First stop is the town of Magome.  About an hour train ride, followed by a 30 minute bus ride outside of Nagoya.  I arrived about 9:30am and the town was just starting to wake up.  Only a few shops were open.  There were a few tourists in the town, some of whom had stayed overnight in ryokans (traditional Japanese inns).

Official notice board containing decrees from the Shogunate.

And away I go!


It is a slightly easier walk from Magome to Tsumago.  About 3km uphill until you crest the mountain and then about 5km mostly downhill to Tsumago.  It is a very beautiful walk and for the most part I was alone on the path with only the occasional traveller heading past me making the opposite trek from Tsumago to Magome.

Every once in a while there would be bells on posts with signs reading "Ring the bell hard.  Against bears."  I never did because I figured that any bears in the area are probably used to the sounds of the bells by now.  So rather than being a deterrent it would just tell the hungry bear exactly where its next meal was located.
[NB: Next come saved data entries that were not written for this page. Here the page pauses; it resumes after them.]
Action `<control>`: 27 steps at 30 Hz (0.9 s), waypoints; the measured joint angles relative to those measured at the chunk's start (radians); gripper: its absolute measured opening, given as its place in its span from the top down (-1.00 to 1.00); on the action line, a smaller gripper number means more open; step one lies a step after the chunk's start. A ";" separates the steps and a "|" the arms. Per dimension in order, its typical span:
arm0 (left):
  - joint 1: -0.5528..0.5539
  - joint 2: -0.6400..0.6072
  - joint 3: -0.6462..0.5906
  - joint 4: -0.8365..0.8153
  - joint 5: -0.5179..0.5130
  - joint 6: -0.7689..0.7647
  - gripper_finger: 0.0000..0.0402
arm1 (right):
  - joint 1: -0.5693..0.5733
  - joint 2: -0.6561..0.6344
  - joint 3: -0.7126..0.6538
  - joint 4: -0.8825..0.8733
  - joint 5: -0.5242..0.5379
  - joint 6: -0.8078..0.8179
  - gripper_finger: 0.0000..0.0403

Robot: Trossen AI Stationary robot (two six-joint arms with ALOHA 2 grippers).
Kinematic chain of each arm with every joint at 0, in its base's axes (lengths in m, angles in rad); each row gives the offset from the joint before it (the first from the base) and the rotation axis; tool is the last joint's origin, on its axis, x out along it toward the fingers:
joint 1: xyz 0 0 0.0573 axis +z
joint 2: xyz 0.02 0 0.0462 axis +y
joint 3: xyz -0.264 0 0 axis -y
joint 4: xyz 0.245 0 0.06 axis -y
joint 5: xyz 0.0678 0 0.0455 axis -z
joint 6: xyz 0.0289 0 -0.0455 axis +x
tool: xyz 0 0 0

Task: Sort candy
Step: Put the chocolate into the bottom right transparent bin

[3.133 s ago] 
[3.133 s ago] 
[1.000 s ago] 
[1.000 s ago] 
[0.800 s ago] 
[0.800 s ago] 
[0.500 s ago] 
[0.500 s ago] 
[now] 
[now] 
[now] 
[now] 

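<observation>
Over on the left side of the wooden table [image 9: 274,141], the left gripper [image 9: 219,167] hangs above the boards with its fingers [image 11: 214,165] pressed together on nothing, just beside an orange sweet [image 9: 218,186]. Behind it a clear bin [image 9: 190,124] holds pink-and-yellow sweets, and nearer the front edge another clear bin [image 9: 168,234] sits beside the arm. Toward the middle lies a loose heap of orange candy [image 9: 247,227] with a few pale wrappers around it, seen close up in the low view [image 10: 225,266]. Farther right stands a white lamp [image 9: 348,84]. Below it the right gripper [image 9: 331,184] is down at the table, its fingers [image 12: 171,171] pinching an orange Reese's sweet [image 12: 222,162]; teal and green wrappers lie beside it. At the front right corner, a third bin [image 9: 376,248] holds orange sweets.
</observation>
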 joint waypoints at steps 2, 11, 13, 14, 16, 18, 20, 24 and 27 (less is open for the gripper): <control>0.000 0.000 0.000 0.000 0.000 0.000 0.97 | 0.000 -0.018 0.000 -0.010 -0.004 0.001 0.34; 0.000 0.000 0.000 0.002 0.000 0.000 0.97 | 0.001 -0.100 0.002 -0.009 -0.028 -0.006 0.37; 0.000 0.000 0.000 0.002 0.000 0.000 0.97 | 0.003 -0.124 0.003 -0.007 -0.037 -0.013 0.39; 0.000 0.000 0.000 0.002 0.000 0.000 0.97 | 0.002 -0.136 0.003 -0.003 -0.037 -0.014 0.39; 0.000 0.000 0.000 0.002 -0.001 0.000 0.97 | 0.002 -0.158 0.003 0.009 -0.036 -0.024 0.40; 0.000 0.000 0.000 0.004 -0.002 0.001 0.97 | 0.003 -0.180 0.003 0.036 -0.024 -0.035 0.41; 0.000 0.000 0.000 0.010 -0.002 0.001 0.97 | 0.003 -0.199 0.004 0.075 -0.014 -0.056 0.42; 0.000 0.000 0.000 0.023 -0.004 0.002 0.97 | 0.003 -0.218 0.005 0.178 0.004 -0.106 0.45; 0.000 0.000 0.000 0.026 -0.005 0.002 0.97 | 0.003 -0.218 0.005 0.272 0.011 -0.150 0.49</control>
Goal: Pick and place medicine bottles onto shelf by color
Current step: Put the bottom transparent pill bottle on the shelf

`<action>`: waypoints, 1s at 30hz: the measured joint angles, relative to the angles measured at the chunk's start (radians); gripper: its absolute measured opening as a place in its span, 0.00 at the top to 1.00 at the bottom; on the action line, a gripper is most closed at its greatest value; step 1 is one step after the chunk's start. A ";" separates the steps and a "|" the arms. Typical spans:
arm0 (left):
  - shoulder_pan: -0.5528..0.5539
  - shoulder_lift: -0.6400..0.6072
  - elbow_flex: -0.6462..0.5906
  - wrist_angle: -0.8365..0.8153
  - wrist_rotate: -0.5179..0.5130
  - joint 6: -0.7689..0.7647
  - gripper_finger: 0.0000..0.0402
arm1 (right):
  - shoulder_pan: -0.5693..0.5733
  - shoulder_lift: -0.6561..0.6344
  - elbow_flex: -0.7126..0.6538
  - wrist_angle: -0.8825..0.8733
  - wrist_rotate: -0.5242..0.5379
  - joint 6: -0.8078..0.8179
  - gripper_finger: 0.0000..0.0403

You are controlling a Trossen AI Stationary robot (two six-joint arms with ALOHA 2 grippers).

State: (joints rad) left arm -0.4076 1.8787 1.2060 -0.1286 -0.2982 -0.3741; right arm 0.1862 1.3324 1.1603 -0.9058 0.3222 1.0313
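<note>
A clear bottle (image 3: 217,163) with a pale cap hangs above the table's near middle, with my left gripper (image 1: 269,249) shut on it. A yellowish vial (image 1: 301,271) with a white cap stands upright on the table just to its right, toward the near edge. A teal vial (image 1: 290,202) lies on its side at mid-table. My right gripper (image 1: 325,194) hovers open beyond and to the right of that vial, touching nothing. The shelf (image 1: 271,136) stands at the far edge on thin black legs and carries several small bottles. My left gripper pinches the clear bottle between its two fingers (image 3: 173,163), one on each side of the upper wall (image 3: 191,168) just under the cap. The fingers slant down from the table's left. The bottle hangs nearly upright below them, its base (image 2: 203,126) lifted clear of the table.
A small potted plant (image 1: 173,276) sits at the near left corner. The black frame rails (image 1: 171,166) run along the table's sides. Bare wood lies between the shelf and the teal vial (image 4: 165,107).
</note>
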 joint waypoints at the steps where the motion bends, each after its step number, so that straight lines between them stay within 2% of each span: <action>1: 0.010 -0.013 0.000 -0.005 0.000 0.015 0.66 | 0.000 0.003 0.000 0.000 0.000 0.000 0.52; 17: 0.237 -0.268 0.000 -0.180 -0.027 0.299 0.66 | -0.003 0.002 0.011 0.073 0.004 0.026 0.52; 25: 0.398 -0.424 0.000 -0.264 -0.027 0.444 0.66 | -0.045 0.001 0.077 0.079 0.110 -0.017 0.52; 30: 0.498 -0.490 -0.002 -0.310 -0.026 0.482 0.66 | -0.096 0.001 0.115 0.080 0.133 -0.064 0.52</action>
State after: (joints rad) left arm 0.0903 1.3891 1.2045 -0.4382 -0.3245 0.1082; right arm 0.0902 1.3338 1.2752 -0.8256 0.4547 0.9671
I stepped off the path to enjoy a few minutes walking in a bamboo grove.   Can't do this at home.

There were a few other little villages along the path.  Not much there, just a few houses and no one around.  It was a little eery the first time I came across one to just walk through with neither sight nor sound of another human being.

At one point I popped out into a clearing and found a little teahouse at the side of the path.  It was run by a friendly Japanese man who offers free tea and a chance to sit and rest to travellers.  He only asks that you sign his book with your name and where you are from.

Two trees that are nearly 300 years old that have grown together into one tree.

About half way.


I arrived in Tsumago after a 2 ½ hour walk.  It was about 1:00pm and there were a few busloads of tourists in town but it was still pretty quiet.